■ Brief
Repeat everything in the listing below. Keep each line exact.

■ Raw data
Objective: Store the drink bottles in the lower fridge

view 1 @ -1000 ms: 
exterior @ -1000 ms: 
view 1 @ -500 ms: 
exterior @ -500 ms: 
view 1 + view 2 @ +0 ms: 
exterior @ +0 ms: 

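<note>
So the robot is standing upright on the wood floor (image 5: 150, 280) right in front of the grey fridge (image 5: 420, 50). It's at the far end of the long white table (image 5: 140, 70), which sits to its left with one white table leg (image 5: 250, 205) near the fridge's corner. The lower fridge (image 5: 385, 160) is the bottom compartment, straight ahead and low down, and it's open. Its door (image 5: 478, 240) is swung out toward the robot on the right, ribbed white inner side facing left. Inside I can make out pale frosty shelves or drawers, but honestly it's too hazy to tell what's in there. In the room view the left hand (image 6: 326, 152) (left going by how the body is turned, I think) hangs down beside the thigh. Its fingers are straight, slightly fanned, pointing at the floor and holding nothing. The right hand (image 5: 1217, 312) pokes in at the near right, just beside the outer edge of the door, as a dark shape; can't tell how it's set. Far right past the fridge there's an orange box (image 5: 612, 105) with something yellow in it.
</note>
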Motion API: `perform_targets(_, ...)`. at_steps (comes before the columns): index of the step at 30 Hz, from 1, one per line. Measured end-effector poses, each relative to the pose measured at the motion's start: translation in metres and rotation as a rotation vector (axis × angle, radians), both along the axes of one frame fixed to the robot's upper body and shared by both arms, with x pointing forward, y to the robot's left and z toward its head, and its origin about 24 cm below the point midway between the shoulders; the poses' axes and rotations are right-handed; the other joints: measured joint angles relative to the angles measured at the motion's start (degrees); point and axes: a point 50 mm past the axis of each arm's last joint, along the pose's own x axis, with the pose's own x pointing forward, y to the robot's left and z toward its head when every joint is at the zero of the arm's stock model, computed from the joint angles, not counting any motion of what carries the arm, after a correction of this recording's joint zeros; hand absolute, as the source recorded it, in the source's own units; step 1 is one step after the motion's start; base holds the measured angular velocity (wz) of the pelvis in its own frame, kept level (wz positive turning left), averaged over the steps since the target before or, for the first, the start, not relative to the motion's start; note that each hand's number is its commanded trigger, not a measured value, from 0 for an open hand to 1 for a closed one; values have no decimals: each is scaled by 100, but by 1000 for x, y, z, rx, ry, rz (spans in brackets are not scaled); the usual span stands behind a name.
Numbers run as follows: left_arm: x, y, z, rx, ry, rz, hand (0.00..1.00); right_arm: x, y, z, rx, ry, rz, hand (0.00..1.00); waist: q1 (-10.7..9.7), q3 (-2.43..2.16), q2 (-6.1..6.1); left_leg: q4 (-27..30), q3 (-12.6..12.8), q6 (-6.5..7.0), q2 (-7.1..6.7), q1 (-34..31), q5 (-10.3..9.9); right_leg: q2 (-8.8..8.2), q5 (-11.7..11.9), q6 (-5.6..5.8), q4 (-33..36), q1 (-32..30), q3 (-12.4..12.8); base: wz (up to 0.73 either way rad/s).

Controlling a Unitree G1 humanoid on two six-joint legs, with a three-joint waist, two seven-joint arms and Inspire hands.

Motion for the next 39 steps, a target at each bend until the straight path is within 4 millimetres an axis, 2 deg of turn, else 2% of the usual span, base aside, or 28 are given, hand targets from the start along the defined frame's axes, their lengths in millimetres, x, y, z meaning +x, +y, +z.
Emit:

■ Answer for this exercise
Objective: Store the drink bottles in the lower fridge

view 1 @ -1000 ms: 
exterior @ -1000 ms: 
view 1 @ -500 ms: 
exterior @ -500 ms: 
view 1 + view 2 @ +0 ms: 
exterior @ +0 ms: 

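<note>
So the robot is standing upright on the wood floor (image 5: 150, 280) right in front of the grey fridge (image 5: 420, 50). It's at the far end of the long white table (image 5: 140, 70), which sits to its left with one white table leg (image 5: 250, 205) near the fridge's corner. The lower fridge (image 5: 385, 160) is the bottom compartment, straight ahead and low down, and it's open. Its door (image 5: 478, 240) is swung out toward the robot on the right, ribbed white inner side facing left. Inside I can make out pale frosty shelves or drawers, but honestly it's too hazy to tell what's in there. In the room view the left hand (image 6: 326, 152) (left going by how the body is turned, I think) hangs down beside the thigh. Its fingers are straight, slightly fanned, pointing at the floor and holding nothing. The right hand (image 5: 1217, 312) pokes in at the near right, just beside the outer edge of the door, as a dark shape; can't tell how it's set. Far right past the fridge there's an orange box (image 5: 612, 105) with something yellow in it.
</note>
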Motion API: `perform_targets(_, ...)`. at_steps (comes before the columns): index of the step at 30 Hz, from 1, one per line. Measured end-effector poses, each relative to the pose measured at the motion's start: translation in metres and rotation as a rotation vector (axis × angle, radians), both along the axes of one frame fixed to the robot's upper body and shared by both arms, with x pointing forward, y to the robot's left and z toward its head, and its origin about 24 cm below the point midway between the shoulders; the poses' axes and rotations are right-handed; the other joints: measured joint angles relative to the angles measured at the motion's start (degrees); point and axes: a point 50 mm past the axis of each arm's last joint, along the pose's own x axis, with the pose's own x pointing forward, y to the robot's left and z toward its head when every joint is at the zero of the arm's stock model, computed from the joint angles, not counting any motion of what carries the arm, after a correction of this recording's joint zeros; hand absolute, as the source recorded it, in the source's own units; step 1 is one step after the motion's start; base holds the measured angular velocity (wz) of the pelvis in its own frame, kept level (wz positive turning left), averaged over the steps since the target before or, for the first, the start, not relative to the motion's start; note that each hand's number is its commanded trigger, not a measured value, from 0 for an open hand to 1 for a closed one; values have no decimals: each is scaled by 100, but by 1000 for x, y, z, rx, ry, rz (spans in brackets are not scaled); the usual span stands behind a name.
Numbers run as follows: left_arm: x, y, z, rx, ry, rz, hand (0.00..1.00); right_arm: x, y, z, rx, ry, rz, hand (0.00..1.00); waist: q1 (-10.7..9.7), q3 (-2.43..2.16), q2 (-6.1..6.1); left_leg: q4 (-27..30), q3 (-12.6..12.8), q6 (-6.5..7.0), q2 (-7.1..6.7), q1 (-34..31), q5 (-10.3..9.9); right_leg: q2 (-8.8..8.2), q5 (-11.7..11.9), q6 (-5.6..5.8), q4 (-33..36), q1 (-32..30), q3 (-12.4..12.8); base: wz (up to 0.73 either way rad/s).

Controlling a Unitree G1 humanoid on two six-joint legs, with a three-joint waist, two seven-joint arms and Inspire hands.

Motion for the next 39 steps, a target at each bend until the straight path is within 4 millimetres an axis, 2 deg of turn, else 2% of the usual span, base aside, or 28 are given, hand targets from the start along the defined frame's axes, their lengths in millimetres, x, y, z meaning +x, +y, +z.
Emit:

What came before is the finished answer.